ASSIGNMENT:
For the entries below, the expected answer is the line with "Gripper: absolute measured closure", the line with "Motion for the", and every line between them, exactly as written, and nothing more.

TASK DATA:
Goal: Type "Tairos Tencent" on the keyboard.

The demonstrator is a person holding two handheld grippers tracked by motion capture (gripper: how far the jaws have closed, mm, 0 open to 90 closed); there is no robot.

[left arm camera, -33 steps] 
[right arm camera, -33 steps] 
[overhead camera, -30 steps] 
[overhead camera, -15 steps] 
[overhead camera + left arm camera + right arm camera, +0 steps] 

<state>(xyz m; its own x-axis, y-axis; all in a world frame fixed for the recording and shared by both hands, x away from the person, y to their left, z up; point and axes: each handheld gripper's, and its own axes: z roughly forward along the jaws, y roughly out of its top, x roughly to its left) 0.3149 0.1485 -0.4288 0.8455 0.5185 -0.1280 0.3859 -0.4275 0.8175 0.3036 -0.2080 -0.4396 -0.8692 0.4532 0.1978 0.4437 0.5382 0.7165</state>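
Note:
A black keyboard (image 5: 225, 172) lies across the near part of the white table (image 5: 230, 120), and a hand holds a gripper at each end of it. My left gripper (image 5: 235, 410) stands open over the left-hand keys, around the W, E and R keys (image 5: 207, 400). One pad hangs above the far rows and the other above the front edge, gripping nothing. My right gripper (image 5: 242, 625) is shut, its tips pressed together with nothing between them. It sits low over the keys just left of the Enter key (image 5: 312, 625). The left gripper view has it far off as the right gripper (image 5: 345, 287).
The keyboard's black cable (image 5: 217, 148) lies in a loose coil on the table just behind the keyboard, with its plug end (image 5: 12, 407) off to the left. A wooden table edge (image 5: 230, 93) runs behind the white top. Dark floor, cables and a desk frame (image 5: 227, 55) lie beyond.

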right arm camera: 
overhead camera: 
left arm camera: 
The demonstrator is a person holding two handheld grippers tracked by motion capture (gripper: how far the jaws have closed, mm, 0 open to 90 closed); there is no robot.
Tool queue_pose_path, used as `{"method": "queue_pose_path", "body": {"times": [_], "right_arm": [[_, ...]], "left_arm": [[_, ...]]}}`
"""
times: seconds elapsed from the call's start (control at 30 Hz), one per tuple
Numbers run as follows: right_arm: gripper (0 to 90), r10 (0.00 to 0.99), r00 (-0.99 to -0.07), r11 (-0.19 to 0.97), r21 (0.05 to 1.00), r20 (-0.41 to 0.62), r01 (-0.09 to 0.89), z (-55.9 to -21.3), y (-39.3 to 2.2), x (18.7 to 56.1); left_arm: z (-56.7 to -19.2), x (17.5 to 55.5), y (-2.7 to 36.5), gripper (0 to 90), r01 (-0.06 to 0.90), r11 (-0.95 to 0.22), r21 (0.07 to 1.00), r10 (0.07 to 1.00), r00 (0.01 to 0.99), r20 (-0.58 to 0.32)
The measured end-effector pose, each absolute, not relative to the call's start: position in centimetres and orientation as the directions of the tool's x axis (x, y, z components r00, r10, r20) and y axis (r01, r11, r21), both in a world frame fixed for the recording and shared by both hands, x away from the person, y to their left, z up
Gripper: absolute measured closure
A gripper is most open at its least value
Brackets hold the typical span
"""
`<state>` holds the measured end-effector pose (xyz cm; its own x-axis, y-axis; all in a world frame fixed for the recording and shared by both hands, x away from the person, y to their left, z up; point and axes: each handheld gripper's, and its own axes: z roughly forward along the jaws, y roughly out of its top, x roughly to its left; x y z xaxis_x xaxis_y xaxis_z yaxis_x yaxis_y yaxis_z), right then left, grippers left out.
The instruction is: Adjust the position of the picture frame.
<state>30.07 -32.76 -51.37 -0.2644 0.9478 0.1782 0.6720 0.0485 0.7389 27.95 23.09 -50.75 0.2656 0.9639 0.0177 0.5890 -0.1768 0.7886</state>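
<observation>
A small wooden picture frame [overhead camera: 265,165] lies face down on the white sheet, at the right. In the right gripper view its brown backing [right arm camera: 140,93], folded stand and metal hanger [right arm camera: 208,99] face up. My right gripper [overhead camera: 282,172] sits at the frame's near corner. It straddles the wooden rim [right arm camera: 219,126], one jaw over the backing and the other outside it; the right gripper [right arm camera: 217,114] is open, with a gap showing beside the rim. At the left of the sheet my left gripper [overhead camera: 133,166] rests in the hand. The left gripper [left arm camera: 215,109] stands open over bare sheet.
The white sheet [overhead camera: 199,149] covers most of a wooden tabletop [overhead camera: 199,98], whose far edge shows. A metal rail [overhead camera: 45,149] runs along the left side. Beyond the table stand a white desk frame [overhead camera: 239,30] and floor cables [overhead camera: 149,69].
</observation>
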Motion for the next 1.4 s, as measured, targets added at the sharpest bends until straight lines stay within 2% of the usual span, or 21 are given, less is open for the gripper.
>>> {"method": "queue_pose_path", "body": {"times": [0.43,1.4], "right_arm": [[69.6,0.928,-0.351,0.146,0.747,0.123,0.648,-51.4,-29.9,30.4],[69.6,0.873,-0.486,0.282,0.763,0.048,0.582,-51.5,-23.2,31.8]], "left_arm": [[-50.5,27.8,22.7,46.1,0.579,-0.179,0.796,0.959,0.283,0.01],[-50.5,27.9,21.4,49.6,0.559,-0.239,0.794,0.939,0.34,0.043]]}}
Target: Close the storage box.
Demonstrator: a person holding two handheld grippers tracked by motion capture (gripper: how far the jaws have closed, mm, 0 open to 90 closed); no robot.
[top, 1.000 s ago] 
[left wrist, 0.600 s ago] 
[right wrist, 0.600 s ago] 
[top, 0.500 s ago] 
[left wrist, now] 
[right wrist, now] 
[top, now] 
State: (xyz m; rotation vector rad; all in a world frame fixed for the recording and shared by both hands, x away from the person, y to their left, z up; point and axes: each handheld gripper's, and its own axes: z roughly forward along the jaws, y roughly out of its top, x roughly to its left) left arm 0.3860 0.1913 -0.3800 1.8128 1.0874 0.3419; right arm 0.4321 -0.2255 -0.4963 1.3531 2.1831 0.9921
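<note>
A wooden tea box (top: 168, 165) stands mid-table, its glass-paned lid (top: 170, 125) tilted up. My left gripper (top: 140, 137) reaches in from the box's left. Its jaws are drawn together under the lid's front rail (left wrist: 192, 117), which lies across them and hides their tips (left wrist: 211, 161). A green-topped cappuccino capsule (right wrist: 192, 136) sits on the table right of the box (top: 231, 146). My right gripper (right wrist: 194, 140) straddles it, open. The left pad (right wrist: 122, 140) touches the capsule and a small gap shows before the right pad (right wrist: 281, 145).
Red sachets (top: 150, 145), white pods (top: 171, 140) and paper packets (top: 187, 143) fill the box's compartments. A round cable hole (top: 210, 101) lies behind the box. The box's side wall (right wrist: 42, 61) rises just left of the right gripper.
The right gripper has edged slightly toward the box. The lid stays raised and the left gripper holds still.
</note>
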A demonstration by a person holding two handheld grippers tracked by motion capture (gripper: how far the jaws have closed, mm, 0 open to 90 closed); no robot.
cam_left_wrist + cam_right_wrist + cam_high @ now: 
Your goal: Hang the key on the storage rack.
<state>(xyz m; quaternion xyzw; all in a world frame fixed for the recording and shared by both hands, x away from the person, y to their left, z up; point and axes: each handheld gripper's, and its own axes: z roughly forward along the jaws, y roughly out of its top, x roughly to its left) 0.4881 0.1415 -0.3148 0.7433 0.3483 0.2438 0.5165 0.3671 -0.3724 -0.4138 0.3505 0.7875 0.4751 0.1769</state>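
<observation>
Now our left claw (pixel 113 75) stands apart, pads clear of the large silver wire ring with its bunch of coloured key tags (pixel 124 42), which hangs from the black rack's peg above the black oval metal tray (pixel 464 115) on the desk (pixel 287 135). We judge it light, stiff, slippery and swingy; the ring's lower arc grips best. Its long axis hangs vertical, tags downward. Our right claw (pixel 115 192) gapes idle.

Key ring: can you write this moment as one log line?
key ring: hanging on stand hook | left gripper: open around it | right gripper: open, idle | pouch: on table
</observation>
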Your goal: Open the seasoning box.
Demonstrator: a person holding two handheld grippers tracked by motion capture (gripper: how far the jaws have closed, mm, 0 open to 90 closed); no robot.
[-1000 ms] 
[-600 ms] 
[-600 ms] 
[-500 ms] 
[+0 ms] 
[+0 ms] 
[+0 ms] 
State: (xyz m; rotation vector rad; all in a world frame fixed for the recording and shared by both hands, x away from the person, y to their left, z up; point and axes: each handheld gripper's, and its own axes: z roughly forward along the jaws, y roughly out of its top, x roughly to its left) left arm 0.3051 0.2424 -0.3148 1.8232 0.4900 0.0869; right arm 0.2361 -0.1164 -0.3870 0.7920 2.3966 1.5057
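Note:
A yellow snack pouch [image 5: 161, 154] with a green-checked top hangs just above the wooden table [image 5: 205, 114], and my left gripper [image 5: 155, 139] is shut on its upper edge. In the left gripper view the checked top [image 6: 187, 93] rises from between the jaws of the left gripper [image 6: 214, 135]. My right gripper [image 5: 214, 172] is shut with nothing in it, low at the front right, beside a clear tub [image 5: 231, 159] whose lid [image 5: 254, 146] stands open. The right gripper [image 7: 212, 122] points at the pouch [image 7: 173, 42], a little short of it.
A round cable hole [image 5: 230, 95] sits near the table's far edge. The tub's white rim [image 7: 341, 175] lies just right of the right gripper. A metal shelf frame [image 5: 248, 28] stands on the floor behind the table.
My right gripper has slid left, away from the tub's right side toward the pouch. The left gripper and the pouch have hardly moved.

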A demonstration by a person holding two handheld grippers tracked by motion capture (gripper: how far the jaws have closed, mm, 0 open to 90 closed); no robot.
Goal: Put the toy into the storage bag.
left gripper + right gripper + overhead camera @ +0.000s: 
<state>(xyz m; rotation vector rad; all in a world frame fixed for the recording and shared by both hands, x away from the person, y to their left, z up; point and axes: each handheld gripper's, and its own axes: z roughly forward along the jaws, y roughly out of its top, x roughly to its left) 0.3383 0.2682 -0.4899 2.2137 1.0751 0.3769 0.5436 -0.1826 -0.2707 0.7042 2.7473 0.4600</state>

ANSWER SPACE:
Gripper: absolute measured closure
A gripper is most open at its least value
Brackets hold the typical span
"""
`<state>` holds the measured end-effector pose (xyz cm; its own x-axis, y-axis; all in a world frame fixed for the recording and shared by both hands, x away from the person, y to their left, z up; point and axes: each handheld gripper's, and its own axes: z roughly forward along the jaws, y roughly out of its top, x roughly to its left; x y z xaxis_x xaxis_y xaxis_z yaxis_x yaxis_y yaxis_z), right then left, grippers left out.
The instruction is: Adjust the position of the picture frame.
<state>30.07 -32.76 -51.37 -0.2644 0.9478 0.1782 0.6720 0.0485 0.7389 27.95 23.09 -50.75 0.2656 0.9639 0.0177 0.5890 -0.1768 0.7886</state>
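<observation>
A small wooden picture frame [overhead camera: 265,165] lies face down on the white sheet, at the right. In the right gripper view its brown backing [right arm camera: 140,93], folded stand and metal hanger [right arm camera: 208,99] face up. My right gripper [overhead camera: 282,172] sits at the frame's near corner. It straddles the wooden rim [right arm camera: 219,126], one jaw over the backing and the other outside it; the right gripper [right arm camera: 217,114] is open, with a gap showing beside the rim. At the left of the sheet my left gripper [overhead camera: 133,166] rests in the hand. The left gripper [left arm camera: 215,109] stands open over bare sheet.
The white sheet [overhead camera: 199,149] covers most of a wooden tabletop [overhead camera: 199,98], whose far edge shows. A metal rail [overhead camera: 45,149] runs along the left side. Beyond the table stand a white desk frame [overhead camera: 239,30] and floor cables [overhead camera: 149,69].
</observation>
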Motion for the next 1.4 s, as measured, targets added at the sharpest bends until straight lines stay within 2% of the usual span, or 21 are given, less is open for the gripper.

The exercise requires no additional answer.